St Clare Engineering manufactures and supplies attachments for fork trucks for handling drums. Says Andy Bow, St Clare's managing director: "All our equipment is issued with test certificates when new. We recommend to customers that the equipment is returned to us on an annual basis for inspection, service/repair, re-test and issue of test certificate. This will ensure that they comply with the LOLER regulations on lifting equipment that state that lifting equipment should be inspected annually. Some of our customers are happy to do this although some prefer to use their own internal inspection or maintenance facilities."
The thorough examination must, however, be carried out by a competent person.
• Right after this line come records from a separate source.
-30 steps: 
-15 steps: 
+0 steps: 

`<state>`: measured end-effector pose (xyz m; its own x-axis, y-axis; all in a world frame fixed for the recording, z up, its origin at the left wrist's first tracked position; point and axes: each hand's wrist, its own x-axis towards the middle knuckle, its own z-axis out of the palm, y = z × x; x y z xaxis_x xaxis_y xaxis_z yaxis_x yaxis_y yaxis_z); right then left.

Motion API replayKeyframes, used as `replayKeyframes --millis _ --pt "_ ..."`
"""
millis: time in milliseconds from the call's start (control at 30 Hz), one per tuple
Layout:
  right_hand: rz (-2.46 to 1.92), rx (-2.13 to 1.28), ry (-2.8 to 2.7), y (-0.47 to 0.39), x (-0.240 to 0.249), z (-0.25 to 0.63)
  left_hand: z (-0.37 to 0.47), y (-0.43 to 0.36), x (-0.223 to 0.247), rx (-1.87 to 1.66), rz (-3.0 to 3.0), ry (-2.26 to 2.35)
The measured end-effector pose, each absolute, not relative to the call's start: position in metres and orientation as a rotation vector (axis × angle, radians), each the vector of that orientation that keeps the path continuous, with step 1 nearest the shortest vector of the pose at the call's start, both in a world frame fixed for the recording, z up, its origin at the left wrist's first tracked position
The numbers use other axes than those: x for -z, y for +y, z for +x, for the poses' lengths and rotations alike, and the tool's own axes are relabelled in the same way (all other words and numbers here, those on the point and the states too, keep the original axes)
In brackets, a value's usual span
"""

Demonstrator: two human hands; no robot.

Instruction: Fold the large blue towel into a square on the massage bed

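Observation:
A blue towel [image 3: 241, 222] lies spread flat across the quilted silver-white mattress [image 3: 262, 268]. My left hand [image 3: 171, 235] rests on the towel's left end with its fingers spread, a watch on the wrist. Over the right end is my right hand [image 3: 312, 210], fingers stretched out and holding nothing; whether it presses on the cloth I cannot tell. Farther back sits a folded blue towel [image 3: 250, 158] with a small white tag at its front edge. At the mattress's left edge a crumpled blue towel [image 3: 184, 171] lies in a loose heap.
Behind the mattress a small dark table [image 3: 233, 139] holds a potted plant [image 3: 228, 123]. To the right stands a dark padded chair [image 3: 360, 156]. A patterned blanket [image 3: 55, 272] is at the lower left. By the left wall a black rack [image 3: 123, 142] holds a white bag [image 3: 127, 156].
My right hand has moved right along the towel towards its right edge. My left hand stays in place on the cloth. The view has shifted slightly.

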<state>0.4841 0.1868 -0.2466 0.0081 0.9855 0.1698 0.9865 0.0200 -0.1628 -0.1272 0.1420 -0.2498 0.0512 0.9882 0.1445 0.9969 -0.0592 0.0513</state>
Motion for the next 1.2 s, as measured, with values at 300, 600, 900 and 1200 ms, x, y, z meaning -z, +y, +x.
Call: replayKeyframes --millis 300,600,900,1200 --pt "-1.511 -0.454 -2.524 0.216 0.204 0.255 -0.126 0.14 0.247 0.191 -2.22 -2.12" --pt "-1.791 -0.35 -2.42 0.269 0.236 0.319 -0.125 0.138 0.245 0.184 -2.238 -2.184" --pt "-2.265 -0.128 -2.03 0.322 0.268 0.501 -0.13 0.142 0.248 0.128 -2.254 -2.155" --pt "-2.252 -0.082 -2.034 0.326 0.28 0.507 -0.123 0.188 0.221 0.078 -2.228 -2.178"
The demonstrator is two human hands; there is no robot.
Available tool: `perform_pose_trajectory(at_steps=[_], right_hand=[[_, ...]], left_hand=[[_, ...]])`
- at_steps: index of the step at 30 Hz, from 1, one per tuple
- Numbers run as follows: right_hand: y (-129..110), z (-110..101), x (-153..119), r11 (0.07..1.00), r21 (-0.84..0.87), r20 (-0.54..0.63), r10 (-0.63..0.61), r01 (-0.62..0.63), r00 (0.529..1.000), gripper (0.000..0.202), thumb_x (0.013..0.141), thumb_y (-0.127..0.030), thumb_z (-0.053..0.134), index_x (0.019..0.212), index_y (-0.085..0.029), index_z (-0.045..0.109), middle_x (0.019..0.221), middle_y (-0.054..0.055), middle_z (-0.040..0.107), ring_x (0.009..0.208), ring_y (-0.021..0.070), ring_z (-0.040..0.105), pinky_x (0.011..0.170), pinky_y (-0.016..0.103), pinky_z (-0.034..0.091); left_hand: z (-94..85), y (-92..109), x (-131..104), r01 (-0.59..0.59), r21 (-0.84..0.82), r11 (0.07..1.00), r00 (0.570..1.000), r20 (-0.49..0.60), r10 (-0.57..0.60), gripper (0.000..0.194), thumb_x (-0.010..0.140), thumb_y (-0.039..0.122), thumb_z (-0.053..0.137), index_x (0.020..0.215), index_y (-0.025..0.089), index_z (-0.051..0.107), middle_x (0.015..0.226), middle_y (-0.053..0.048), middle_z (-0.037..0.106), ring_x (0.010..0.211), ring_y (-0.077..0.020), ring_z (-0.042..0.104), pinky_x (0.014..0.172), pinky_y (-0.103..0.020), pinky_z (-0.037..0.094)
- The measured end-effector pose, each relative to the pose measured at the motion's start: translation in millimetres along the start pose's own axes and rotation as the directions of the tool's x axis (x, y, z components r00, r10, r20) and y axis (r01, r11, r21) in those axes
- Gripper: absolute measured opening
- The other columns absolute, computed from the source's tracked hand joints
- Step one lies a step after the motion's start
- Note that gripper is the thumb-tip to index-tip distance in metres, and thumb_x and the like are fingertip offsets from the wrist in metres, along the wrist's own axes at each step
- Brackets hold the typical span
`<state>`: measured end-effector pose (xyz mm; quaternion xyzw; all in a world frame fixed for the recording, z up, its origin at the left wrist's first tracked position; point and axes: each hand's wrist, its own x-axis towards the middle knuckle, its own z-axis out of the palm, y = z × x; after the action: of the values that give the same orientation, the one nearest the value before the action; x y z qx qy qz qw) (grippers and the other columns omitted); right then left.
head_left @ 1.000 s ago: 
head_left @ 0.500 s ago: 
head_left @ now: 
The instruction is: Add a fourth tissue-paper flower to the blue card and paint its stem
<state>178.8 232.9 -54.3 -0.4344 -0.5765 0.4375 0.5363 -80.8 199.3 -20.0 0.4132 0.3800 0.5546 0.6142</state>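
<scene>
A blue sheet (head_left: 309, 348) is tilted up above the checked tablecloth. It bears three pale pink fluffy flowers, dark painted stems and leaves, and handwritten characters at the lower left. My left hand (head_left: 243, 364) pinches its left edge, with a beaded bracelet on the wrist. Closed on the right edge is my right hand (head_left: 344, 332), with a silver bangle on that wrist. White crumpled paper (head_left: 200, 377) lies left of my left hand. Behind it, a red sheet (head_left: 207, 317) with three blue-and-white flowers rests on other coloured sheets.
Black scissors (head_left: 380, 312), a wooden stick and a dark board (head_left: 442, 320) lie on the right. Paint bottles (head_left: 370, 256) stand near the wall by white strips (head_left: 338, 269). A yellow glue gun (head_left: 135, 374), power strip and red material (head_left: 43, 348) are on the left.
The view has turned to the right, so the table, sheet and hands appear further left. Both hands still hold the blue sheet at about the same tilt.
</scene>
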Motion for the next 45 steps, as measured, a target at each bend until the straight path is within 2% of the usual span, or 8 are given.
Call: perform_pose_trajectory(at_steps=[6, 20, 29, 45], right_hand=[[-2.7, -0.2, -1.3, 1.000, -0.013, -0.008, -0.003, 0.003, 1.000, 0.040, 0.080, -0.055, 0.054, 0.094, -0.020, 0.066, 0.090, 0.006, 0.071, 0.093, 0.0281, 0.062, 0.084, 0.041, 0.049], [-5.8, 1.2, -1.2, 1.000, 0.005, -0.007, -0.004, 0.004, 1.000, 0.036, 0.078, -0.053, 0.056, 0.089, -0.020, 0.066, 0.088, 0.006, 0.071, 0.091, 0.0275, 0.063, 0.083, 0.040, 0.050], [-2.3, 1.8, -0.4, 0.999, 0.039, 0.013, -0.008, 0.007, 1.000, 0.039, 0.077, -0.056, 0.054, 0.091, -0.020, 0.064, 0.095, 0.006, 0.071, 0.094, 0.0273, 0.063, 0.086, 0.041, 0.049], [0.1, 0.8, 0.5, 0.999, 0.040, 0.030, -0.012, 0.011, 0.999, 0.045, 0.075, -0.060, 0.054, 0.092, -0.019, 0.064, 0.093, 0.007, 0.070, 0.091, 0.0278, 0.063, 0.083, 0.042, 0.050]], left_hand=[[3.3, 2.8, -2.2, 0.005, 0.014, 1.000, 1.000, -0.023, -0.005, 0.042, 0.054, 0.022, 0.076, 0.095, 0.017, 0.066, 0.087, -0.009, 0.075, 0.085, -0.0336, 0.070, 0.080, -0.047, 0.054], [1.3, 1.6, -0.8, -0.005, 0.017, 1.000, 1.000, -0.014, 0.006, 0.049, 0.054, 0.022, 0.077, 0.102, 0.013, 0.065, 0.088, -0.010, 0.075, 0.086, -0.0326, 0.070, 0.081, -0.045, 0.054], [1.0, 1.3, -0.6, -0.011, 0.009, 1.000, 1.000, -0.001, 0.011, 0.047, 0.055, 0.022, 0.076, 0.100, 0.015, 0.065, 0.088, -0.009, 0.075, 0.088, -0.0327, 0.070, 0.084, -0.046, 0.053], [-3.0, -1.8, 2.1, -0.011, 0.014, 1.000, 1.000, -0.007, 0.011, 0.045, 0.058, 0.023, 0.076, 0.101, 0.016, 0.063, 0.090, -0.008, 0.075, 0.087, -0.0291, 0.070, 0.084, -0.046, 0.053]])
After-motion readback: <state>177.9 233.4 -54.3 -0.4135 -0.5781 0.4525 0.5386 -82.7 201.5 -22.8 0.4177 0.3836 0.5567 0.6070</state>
Robin Burden suggests a competent person should:
- Have adequate knowledge of what is required in the operation to be performed
- Demonstrate practical expertise in carrying out the required operation(s)
- Understand why things are done in a certain order and in a certain way.
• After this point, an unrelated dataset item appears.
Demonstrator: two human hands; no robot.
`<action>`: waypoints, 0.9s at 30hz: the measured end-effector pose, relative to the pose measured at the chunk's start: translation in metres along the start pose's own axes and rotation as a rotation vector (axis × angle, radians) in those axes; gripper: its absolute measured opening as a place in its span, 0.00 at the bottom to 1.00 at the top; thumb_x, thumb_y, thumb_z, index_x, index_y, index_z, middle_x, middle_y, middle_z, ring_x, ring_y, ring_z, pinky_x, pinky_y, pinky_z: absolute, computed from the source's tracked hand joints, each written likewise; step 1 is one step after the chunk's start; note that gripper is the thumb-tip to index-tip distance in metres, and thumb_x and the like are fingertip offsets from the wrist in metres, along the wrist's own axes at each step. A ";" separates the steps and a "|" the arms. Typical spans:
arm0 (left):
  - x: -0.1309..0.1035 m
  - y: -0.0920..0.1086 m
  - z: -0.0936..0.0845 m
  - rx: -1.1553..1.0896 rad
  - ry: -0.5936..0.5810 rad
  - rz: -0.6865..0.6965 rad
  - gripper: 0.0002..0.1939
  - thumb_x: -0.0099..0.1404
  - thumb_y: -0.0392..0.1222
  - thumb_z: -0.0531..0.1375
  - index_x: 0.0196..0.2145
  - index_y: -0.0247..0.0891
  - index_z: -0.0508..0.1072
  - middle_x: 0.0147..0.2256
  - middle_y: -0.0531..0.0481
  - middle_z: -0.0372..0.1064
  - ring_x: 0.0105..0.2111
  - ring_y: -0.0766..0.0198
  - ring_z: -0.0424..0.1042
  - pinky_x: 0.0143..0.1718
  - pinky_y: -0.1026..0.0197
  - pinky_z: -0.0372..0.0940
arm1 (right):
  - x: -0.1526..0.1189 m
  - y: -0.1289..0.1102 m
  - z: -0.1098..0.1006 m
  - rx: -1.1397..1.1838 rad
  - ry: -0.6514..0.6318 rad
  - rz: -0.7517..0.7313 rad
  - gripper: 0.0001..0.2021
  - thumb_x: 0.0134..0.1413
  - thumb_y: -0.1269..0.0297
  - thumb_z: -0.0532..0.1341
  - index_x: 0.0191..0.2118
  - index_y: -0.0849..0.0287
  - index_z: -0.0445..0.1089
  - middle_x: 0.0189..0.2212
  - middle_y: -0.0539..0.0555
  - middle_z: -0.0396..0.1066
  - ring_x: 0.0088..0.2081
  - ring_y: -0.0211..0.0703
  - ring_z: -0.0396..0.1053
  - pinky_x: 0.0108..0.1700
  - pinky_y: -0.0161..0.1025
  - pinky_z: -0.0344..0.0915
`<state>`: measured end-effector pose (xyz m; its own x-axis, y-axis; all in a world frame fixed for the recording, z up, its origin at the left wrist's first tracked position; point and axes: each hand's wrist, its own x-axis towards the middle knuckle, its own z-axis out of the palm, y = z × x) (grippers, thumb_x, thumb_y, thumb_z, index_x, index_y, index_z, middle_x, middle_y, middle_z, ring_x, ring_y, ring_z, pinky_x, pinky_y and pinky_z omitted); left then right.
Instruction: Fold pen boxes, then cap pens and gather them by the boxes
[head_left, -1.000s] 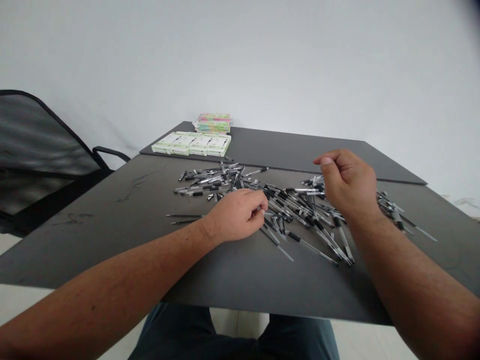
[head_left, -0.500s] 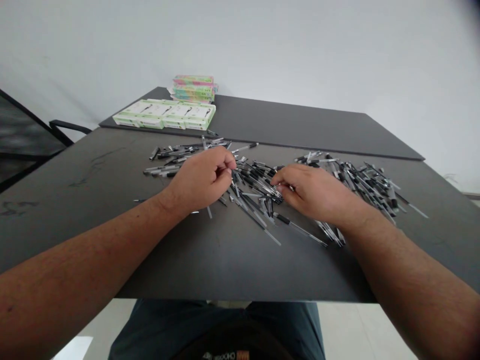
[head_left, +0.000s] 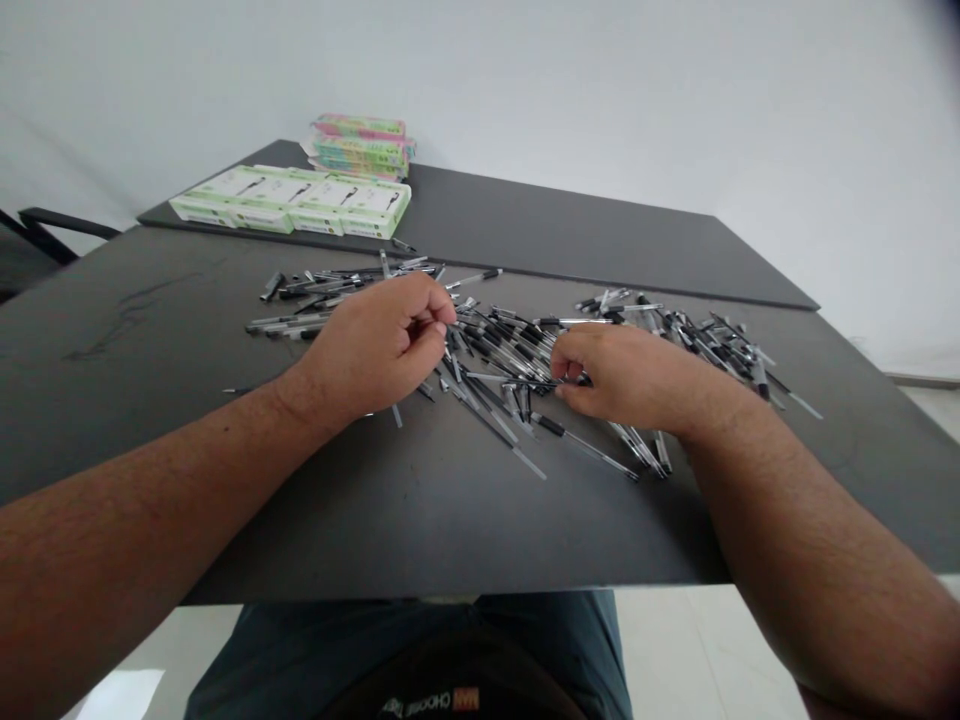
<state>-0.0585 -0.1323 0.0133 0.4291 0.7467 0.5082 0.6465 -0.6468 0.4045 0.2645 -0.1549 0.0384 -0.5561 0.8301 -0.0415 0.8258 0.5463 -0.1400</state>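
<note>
Two bare hands work low over one loose heap: the left hand [head_left: 382,335] is curled, thumb meeting forefinger, and I cannot tell whether anything is pinched there; the right hand [head_left: 630,375] has bent fingers and thumb at the heap, its grasp likewise unclear. Slim clear plastic pens with black grips [head_left: 510,345] lie mid-table between them, and thin translucent plastic refills [head_left: 529,461] point toward the near edge of the dark grey, flat-topped table [head_left: 450,530]. More pens spread toward its right edge. Beyond, flat white-and-green cardboard boxes [head_left: 352,195] line the far left corner, before a stack of pink-and-green cartons [head_left: 360,152]
</note>
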 end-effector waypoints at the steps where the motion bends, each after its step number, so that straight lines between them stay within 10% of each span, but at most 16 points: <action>1: 0.000 0.000 0.000 0.003 0.004 0.002 0.06 0.69 0.36 0.60 0.42 0.46 0.72 0.34 0.51 0.77 0.33 0.55 0.75 0.39 0.51 0.68 | 0.001 0.000 0.001 -0.003 -0.007 -0.006 0.06 0.61 0.69 0.70 0.43 0.53 0.79 0.42 0.55 0.82 0.40 0.51 0.77 0.44 0.45 0.66; 27: 0.000 0.002 0.004 0.013 -0.062 0.041 0.08 0.72 0.37 0.60 0.44 0.45 0.78 0.38 0.49 0.80 0.39 0.52 0.79 0.45 0.49 0.72 | 0.008 -0.007 0.004 -0.061 -0.005 -0.043 0.04 0.64 0.69 0.65 0.41 0.56 0.79 0.39 0.58 0.78 0.40 0.50 0.73 0.44 0.45 0.64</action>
<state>-0.0551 -0.1329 0.0111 0.4938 0.7278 0.4759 0.6356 -0.6756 0.3735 0.2539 -0.1521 0.0348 -0.5919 0.8049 -0.0420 0.8050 0.5876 -0.0816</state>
He says: "There is a deeper level of underpinning knowledge and capability required as you move from level to level," he says. "In the case of an engineer inspecting and examining a lifting boom or jib, for example, he would know what components to look at and what to look for. He would carry out the operation with optimum efficiency and cover all the practical requirements; and, crucially, understand the significance of the findings."
The competent person should submit a detailed report, giving the employer sufficient time to take any necessary action within the required time.
"You must keep correct records as well, a lot of people don't," says George Scholes. "Part of our service is that we build up a service history - you get a 'MOT-style' tick list each time the engineer has been in for the lift table. If that's been kept on file at the factory then you know what's been done and when it was last carried out." Records should be readily available should inspectors from the enforcing authorities request to see them.
"I would prefer that the LOLER regulations stated each piece of lifting equipment MUST be inspected and issued with a test certificate on an annual basis with documented records kept either by the purchaser or the test house. This would eradicate any confusion and ensure the safety of the operators and the equipment," says Andy Bow.
Manufacturers have a high degree of responsibility to provide operating manuals, description of intended uses, service schedules and inspection regimes for operators as part of the CE marking process. Robin Penny says: "Sticking to these regimes will ensure that they meet their obligations as an operator. You have to be aware though that if there has been a significant change, accident or a major new component fitted to a lifting machine then a further thorough examination may be required."
Letting lifting equipment go beyond the examination period is, as Robin Burden puts it, "Russian roulette with a double-barrelled shotgun - for the user". Failure to comply with LOLER can result in firm enforcement action, potential prosecution and, if found guilty, fines and even imprisonment.